- [TASK PROMPT]: Each line of the entries below that includes "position" belongs in your answer.
-- EXERCISE DATA follows --
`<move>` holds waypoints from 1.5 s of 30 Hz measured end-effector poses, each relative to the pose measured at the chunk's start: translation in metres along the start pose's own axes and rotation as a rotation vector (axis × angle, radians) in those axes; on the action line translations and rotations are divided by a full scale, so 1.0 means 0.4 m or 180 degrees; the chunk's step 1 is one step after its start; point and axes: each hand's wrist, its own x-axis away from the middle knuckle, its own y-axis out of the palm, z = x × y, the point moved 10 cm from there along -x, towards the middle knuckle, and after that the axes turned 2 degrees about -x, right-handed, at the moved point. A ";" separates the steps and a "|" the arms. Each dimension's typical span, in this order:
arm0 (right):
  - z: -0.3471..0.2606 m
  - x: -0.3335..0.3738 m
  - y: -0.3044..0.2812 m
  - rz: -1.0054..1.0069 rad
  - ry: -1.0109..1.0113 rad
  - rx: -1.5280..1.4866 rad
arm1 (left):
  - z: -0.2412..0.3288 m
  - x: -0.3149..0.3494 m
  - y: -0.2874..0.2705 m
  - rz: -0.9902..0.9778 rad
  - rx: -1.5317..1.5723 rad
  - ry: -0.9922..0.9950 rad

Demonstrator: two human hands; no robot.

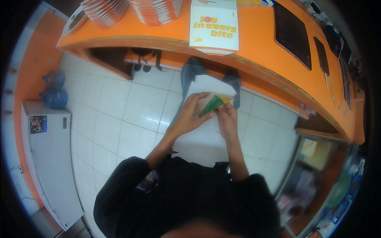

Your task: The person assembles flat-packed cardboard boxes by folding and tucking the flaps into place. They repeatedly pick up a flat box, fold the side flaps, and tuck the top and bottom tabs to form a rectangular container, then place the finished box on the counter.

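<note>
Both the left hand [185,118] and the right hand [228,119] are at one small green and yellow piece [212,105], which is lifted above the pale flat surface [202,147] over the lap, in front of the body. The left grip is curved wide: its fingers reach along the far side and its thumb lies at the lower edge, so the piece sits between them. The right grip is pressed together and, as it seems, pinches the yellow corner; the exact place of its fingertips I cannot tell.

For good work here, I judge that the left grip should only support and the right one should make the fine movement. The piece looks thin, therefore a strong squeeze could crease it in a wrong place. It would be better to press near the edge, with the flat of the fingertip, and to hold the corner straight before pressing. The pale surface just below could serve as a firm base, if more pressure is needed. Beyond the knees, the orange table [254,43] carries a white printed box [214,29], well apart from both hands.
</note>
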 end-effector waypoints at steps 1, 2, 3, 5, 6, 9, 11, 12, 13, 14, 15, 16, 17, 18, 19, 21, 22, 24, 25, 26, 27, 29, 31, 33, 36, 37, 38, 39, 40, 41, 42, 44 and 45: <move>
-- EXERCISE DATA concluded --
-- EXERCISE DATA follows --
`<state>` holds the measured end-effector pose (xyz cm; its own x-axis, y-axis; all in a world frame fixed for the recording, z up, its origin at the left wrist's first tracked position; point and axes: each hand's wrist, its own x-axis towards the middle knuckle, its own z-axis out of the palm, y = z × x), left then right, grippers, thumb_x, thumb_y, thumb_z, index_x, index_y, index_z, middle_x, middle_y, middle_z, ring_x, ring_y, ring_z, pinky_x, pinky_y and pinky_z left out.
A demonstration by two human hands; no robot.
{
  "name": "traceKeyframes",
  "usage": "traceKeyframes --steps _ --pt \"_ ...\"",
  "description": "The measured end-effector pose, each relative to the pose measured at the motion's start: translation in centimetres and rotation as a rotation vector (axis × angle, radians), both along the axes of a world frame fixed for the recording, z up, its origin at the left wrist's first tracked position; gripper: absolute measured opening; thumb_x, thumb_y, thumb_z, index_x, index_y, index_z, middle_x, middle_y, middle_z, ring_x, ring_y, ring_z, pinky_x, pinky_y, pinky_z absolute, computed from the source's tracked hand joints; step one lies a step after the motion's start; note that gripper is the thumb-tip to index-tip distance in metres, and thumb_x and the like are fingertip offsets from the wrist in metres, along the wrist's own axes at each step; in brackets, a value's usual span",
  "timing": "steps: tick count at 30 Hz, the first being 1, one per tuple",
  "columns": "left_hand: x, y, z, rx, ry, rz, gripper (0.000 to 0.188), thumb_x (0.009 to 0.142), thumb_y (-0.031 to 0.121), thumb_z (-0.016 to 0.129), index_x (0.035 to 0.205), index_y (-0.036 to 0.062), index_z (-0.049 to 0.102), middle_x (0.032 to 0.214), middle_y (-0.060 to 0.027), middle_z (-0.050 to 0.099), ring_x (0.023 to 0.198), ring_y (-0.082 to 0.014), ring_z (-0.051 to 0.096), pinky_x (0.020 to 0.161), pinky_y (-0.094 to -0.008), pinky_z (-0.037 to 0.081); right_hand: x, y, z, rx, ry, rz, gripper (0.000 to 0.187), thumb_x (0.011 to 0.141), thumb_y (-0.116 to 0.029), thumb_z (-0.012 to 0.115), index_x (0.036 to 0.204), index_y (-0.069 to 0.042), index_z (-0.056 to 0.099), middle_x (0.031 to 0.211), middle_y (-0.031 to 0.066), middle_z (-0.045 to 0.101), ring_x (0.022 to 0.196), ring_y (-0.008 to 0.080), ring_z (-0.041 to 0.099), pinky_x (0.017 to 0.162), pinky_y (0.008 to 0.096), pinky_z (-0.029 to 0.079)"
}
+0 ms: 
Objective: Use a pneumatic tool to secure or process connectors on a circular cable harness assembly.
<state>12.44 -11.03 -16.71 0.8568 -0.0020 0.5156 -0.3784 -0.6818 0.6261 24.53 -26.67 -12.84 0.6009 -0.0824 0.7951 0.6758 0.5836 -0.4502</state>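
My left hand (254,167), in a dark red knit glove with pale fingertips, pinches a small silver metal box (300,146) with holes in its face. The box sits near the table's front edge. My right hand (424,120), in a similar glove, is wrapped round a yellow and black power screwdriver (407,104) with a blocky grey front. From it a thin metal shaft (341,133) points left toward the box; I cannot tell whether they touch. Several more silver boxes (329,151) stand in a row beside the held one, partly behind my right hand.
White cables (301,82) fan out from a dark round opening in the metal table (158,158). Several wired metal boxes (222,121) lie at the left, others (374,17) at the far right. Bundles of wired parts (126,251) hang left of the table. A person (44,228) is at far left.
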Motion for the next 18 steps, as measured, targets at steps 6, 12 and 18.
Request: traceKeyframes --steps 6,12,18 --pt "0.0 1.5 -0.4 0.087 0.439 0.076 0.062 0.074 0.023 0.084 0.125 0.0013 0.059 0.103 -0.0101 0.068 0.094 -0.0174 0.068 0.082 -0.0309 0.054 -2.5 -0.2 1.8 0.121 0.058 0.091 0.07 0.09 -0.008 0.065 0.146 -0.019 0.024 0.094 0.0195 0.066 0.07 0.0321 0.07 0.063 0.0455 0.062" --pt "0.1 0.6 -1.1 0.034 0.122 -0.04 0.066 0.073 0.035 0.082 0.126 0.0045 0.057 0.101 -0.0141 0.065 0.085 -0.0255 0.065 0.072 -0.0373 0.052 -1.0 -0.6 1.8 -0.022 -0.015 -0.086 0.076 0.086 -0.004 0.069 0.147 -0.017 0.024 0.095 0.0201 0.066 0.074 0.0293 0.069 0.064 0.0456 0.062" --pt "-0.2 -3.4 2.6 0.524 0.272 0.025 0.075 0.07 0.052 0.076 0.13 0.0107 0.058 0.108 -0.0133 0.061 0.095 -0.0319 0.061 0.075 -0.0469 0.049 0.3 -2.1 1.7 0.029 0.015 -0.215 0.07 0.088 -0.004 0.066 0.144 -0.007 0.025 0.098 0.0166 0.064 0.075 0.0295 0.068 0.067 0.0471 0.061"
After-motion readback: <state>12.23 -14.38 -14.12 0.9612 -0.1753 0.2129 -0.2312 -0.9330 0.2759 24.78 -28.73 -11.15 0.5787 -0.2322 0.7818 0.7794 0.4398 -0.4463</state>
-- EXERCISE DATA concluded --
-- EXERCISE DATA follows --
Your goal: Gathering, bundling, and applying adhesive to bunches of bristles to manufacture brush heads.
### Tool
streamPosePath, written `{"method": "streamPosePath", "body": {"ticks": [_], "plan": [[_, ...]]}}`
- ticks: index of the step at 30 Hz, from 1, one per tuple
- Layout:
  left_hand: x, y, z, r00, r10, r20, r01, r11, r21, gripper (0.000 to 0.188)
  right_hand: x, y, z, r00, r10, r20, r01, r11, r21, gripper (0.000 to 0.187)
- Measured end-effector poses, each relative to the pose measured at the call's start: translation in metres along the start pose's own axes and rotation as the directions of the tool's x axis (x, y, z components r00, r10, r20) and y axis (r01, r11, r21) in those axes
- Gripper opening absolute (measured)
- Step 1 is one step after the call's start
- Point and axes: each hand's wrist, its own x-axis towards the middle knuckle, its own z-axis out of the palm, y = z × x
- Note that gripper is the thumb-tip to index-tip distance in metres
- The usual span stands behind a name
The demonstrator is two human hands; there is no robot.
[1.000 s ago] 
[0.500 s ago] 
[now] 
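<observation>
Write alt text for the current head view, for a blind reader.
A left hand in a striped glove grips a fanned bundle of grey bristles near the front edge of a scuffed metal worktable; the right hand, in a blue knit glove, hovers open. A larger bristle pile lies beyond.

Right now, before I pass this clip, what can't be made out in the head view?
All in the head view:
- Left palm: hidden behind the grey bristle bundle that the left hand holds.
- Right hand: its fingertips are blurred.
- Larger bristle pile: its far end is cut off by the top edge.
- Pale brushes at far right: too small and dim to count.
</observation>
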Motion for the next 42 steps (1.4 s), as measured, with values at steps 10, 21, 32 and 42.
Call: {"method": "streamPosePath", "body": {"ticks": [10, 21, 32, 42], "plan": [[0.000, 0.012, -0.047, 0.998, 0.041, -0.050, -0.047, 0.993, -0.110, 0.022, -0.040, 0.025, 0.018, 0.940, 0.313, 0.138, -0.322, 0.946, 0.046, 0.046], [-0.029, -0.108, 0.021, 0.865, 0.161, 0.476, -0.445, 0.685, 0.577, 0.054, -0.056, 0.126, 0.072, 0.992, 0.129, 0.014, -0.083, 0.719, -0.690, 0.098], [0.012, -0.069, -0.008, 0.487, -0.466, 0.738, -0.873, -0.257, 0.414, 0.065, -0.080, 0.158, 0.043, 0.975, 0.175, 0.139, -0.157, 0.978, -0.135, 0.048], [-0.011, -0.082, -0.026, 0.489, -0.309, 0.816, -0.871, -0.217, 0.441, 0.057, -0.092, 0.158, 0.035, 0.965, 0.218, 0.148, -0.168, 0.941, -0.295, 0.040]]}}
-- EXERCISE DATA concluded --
- [TASK RESULT]:
`<state>` holds the measured end-effector pose (xyz cm; its own x-axis, y-axis; all in a world frame fixed for the recording, z up, its origin at the left wrist's first tracked position; point and axes: each hand's wrist, its own x-axis towards the middle knuckle, its own z-axis out of the palm, y = z × x), left then right, grippers, thumb_x, thumb_y, thumb_z, index_x, index_y, index_z, middle_x, middle_y, middle_z, ring_x, ring_y, ring_z, pinky_x, pinky_y and pinky_z left out.
  "description": "The measured end-effector pose, each relative to the pose measured at the motion's start: translation in centimetres and rotation as a rotation vector (axis × angle, radians), both along the axes of a world frame fixed for the recording, z up, its origin at the left wrist's first tracked position; gripper: absolute measured opening; thumb_x, thumb_y, thumb_z, index_x, index_y, index_z, middle_x, middle_y, middle_z, ring_x, ring_y, ring_z, pinky_x, pinky_y, pinky_z absolute, computed from the source's tracked hand joints; step one lies a step after the motion's start; note that gripper is the thumb-tip to index-tip distance in metres, and thumb_x and the like are fingertip offsets from the wrist in metres, along the wrist's own axes at each step; in brackets, a value's usual span",

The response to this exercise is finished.